Your goal >> Print exactly the lines below between the line holding "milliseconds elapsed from" and the line holding "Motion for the", inclusive, and nothing more.

Supplied information >>
☆ ☆ ☆ ☆ ☆ ☆ ☆

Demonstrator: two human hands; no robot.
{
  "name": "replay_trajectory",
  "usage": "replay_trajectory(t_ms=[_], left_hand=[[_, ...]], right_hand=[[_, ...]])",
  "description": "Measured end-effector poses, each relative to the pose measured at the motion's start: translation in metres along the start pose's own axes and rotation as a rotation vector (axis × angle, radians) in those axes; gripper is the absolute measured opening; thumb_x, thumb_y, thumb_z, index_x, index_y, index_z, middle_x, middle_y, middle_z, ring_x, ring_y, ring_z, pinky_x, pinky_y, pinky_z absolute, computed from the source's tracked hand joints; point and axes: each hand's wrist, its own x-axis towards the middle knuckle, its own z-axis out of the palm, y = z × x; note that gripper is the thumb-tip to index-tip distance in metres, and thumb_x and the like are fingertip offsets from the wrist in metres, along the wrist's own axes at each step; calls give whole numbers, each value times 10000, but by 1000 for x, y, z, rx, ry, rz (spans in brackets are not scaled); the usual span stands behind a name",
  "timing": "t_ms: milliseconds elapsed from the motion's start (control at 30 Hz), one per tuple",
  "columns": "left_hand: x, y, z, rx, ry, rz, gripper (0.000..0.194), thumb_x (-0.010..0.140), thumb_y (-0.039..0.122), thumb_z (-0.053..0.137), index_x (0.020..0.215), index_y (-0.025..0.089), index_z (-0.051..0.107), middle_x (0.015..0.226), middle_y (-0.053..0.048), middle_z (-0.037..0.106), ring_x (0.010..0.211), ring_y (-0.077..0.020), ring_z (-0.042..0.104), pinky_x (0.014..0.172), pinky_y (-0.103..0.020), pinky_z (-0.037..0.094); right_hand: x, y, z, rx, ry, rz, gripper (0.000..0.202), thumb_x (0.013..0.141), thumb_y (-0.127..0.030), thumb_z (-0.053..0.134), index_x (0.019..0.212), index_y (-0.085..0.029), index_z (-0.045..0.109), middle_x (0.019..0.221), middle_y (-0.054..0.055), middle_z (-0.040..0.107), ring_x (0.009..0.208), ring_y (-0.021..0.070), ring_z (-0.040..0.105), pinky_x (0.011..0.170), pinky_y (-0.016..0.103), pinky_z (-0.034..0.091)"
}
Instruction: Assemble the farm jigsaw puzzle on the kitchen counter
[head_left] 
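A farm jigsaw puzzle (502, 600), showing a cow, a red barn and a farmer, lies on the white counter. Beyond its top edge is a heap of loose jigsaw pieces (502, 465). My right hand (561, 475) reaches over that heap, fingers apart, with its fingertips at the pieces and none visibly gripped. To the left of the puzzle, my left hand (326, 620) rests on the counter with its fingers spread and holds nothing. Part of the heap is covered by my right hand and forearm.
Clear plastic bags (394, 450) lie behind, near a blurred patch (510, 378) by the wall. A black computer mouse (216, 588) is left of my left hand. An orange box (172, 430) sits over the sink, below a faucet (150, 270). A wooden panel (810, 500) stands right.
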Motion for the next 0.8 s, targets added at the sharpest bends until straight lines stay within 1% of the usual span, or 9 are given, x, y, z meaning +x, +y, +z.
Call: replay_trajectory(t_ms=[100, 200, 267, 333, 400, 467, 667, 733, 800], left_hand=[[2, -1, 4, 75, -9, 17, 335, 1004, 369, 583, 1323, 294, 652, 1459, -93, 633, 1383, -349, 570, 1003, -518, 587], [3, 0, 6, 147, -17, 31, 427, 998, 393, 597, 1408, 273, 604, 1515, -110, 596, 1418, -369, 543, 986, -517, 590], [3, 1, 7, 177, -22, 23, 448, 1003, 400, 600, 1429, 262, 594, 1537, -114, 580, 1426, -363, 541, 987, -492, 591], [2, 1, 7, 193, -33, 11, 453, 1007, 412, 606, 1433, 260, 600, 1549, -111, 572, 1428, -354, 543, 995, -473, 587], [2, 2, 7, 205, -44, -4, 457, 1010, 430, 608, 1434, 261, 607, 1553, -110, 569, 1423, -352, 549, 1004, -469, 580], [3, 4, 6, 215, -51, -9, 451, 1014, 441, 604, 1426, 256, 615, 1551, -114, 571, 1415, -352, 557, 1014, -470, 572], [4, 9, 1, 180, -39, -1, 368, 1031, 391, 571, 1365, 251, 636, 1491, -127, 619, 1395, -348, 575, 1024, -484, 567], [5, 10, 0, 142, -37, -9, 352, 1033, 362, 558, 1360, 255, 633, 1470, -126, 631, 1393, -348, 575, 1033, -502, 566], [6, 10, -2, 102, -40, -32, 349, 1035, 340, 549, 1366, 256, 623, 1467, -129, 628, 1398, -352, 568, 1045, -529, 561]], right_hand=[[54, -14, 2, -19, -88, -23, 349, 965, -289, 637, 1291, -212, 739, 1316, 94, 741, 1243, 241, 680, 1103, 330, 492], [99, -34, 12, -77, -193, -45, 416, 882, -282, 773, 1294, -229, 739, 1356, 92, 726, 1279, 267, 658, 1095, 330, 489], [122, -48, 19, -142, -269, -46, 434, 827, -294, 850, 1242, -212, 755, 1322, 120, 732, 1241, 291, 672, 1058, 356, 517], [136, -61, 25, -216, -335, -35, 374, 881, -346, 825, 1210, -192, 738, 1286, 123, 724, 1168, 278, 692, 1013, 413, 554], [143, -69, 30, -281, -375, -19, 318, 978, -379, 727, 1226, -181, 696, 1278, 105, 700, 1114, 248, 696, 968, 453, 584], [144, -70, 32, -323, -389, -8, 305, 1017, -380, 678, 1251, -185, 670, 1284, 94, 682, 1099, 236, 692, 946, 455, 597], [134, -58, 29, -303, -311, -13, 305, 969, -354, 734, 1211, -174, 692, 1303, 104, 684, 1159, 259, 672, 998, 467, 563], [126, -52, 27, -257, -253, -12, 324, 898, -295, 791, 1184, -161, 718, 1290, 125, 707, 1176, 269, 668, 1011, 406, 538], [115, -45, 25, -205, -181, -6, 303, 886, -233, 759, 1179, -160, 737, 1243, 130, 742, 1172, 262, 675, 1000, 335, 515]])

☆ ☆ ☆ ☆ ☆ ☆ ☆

Response >>
  "timing": "t_ms: milliseconds elapsed from the motion's start (control at 30 Hz), one per tuple",
  "columns": "left_hand: x, y, z, rx, ry, rz, gripper (0.000..0.194), thumb_x (-0.010..0.140), thumb_y (-0.039..0.122), thumb_z (-0.053..0.137), index_x (0.020..0.215), index_y (-0.025..0.089), index_z (-0.051..0.107), middle_x (0.015..0.226), middle_y (-0.053..0.048), middle_z (-0.037..0.106), ring_x (0.010..0.211), ring_y (-0.077..0.020), ring_z (-0.042..0.104), pinky_x (0.014..0.172), pinky_y (-0.103..0.020), pinky_z (-0.037..0.094); right_hand: x, y, z, rx, ry, rz, gripper (0.000..0.202), thumb_x (0.013..0.141), thumb_y (-0.127..0.030), thumb_z (-0.053..0.134), index_x (0.019..0.212), index_y (-0.085..0.029), index_z (-0.045..0.109), middle_x (0.019..0.221), middle_y (-0.054..0.055), middle_z (-0.040..0.107), ring_x (0.009..0.208), ring_y (-0.021..0.070), ring_z (-0.040..0.105), pinky_x (0.011..0.170), pinky_y (-0.016..0.103), pinky_z (-0.034..0.091)"
}
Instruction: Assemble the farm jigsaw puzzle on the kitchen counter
[head_left] 
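A farm jigsaw puzzle (502, 600), showing a cow, a red barn and a farmer, lies on the white counter. Beyond its top edge is a heap of loose jigsaw pieces (502, 465). My right hand (561, 475) reaches over that heap, fingers apart, with its fingertips at the pieces and none visibly gripped. To the left of the puzzle, my left hand (326, 620) rests on the counter with its fingers spread and holds nothing. Part of the heap is covered by my right hand and forearm.
Clear plastic bags (394, 450) lie behind, near a blurred patch (510, 378) by the wall. A black computer mouse (216, 588) is left of my left hand. An orange box (172, 430) sits over the sink, below a faucet (150, 270). A wooden panel (810, 500) stands right.
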Motion for the next 0.8 s, targets added at the sharpest bends until straight lines stay within 1% of the usual span, or 9 are given, x, y, z meaning +x, +y, +z.

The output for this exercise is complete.